Различают несколько вариантов ТУРП, которые точнее отражают суть самой операции:

  • Псевдо-ТУРП. При этом виде операции удаляется лишь часть аденомы простаты (около 10 – 20 % объема, то есть не более 10 – 15 г). Таким образом, создается как бы «мочевая дорожка», что позволяет облегчить симптомы нарушения мочеиспускания.
  • Парциальнальная ТУРП. При этом виде операции удаляется 30 – 80 % увеличенной простаты с образованием канала в простатической части уретры.
  • Тотальная ТУРП (трансуретральная простатэктомия). При этом виде операции удаляется почти вся увеличенная простата, что соответствует открытой операции.
  • Радикальная ТУРП. Этот вид операции не применяется в лечении аденомы простаты. Он используется для лечения начальных стадий рака простаты.

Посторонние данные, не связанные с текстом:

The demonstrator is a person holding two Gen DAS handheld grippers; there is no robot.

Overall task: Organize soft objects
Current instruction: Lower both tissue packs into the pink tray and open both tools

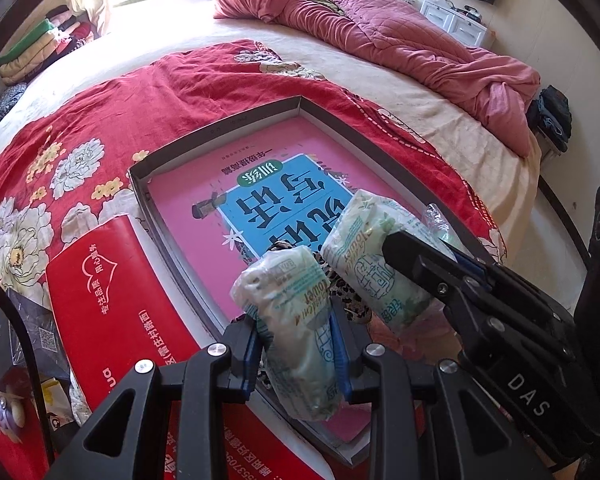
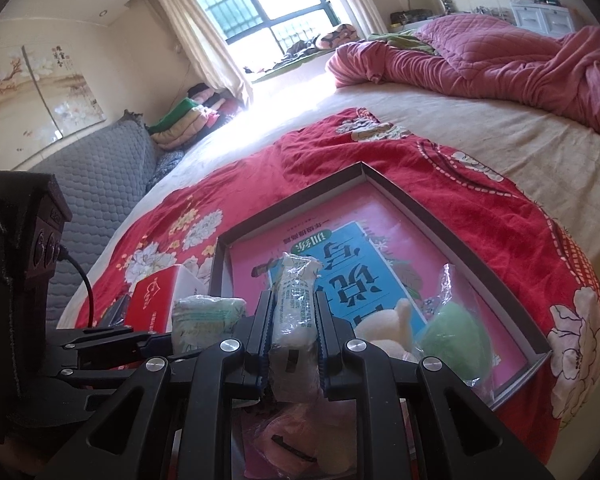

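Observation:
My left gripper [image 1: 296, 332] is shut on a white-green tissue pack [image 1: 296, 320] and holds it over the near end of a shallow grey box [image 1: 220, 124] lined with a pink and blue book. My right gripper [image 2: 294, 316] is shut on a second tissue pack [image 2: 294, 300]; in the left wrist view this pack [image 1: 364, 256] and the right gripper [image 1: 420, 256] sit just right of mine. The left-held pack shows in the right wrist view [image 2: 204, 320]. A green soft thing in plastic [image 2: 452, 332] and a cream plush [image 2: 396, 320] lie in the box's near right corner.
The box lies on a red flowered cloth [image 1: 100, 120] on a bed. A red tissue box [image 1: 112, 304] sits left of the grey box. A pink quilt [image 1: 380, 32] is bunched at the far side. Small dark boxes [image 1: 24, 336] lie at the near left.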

ТУРП проводится с помощью эндоскопической техники. Для этого применяется так называемый резектоскоп. По своему принципу он схож с цистоуретроскопом, однако отличается он тем, что на его конце имеется так называемый диатермокоагулятор, с помощью которого и проводится иссечение аденомы. При этом во время ТУРП постоянно проводится орошение (т.н. ирригация) физиологическим раствором. Это делается с целью охлаждения ткани простаты, так как при диатермокоагуляции происходит ее нагревание. После операции резектоскоп удаляется и вместо него в мочевой пузырь вводится катетер Фоли.

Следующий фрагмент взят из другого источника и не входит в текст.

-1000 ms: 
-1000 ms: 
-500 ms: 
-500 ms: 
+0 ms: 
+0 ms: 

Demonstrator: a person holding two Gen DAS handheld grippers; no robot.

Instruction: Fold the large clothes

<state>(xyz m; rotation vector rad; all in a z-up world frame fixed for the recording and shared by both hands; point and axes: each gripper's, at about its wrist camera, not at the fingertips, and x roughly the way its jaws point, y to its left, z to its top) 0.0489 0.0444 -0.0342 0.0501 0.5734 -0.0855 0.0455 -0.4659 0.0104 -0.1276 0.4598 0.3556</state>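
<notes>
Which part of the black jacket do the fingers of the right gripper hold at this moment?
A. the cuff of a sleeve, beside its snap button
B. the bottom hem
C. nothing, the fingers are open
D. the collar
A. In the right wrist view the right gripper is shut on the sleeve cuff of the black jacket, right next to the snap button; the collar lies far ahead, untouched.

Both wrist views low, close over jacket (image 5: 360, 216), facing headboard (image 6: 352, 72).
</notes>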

Осложнения во время операции

Среди осложнений ТУРП, которые могут встречаться в ходе самой операции, можно отметить следующие:

  • повреждение уретры,
  • перфорация (протыкание) уретры,
  • перфорация капсулы простаты,
  • эрекция полового члена,
  • резекция устья мочеточника,
  • перфорация мочевого пузыря, брюшной полости и прямой кишки.

Послеоперационный период

Как и при чреспузырной аденомэктомии, после ТУРП больной получает антибиотики и обезболивающие. Точно так же ему проводится промывание мочевого пузыря с целью профилактики тромбообразования и развития так называемой тампонады пузыря. Однако в отличие от открытой аденомэктомии, после ТУРП промывание проводится не через дренаж в надлобковой области (так как в этой области нет разреза), а через двух- или трехканальный катетер.

Как и в случае с послеоперационным периодом после открытой аденомы простаты больным рекомендована ранняя активация. Следует отметить, что отсутствие разрезов на брюшной стенке и меньшая травматичность ТУРП позволяет больным легче перенести послеоперационный период.

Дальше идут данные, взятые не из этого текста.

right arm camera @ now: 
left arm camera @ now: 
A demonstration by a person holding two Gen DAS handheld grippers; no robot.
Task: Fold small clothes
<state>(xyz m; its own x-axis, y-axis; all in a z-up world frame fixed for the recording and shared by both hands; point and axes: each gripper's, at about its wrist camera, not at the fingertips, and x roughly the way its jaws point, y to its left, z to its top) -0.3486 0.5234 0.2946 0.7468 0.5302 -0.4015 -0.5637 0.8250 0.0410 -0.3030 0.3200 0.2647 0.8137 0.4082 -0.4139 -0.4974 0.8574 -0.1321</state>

По данным Американской урологической ассоциации эффективность ТУРП составляет 85%.

Послеоперационные осложнения

  • Раннее послеоперационное кровотечение. Оно возникает в первые дни после ТУРП и чаще всего является следствием некачественной остановки кровотечения во время операции. Для остановки кровотечения предпринимаются консервативные мероприятия: хлористый кальций, дицинон и др. При их неэффективности применяется эндоскопическую диатермокоагуляция, а иногда даже открытая ревизия мочевого пузыря с прошиванием кровоточащих сосудов.
  • «ТУР - синдром» или синдром «водной интоксикации организма» возникает в результате попадания большого количества ирригационной жидкости в кровь (0,1 – 1 % больных). Обычно при ТУРП небольшое количество жидкости всегда попадает через поврежденные вены в кровь, однако это не вызывает «ТУР – синдрома».
  • Инфекционные осложнения со стороны раны. В принципе, это осложнение сходе с таковым после открытой аденомэктомии.
  • Ретроградная эякуляция. Это осложнение одно из самых частых, которые встречается после ТУРП (50 - 100 % больных). Причиной ее являются такие изменения, как повреждение «внутреннего сфинктера» мочевого пузыря, а также функциональные изменения, возникающие после ТУРП в пузырно-уретральном соустье и задней уретре.
  • Стриктура уретры и склероз шейки мочевого пузыря. Это осложнение встречается у 2 - 10 % больных после ТУРП.
  • Недержание мочи. Это осложнение встречается у 0,5 - 2 % больных и развивается вследствие травмы «наружного сфинктера» мочевого пузыря во время операции.